What is expected:
None of the pictures should be copied, though every line of the listing must be printed exactly.

_ _ _ _ _ _ _

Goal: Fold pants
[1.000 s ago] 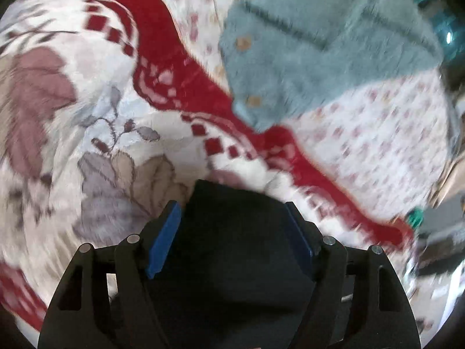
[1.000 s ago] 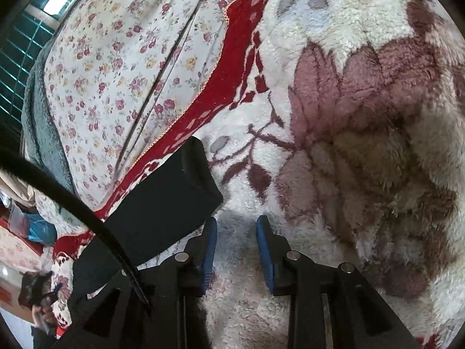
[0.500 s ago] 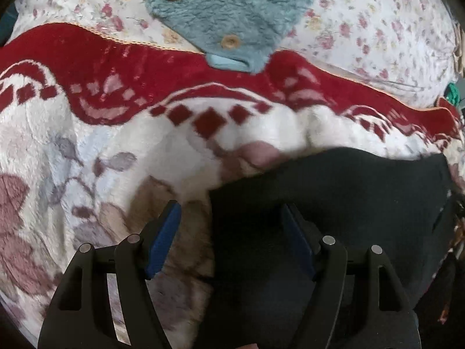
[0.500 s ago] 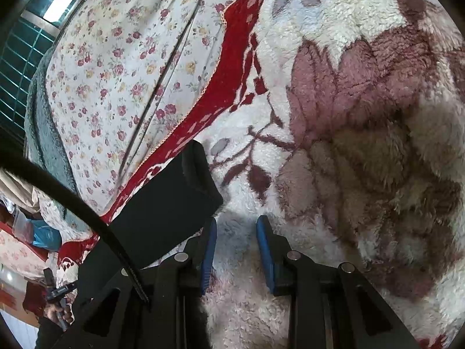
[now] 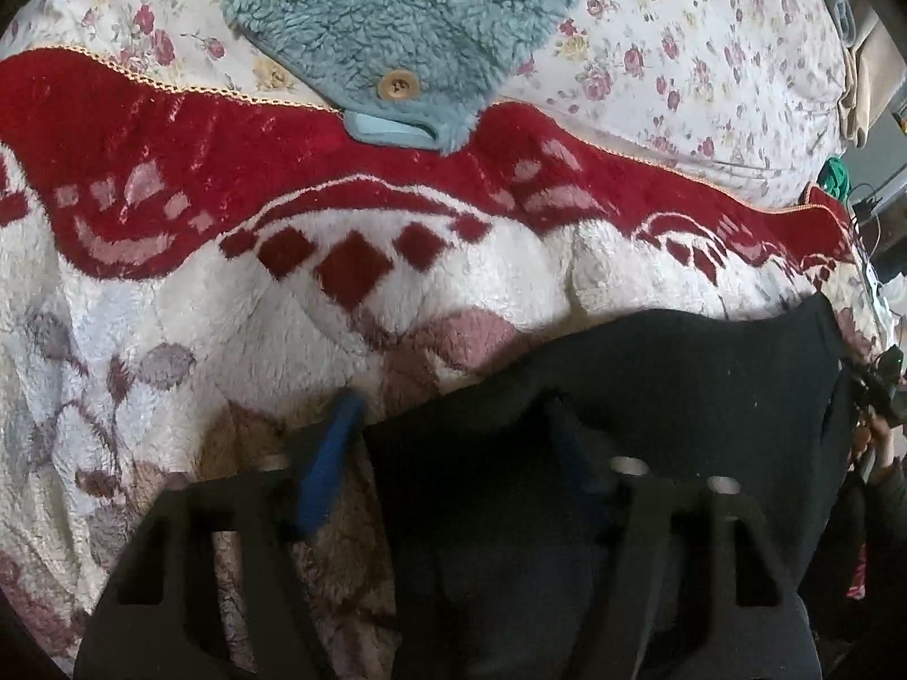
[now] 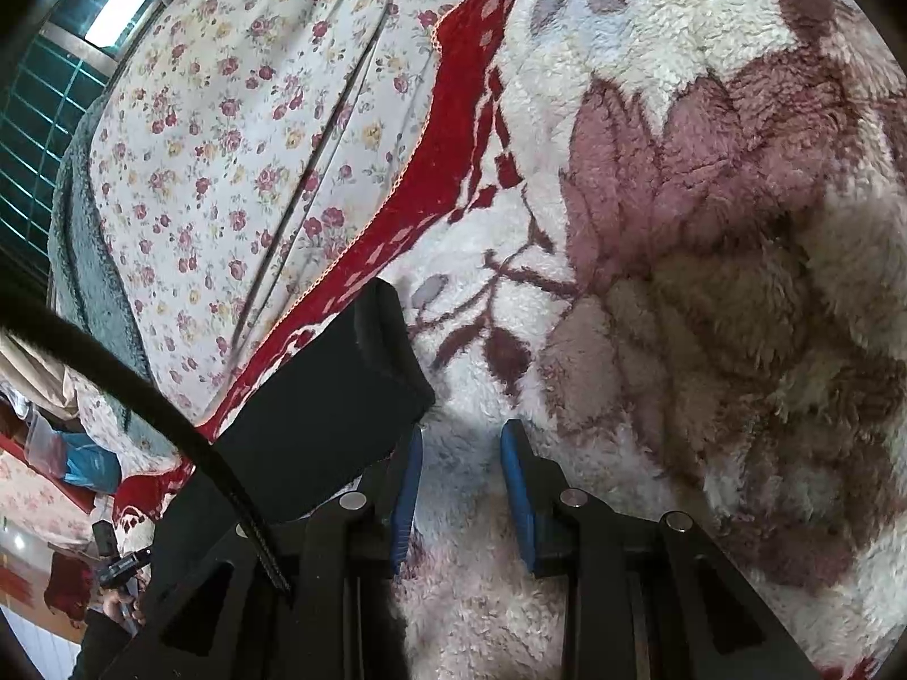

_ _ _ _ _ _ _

Output:
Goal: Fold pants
[1.000 s ago] 
[1.000 s ago] 
[0.500 s ago] 
[0.500 s ago] 
[now] 
[now] 

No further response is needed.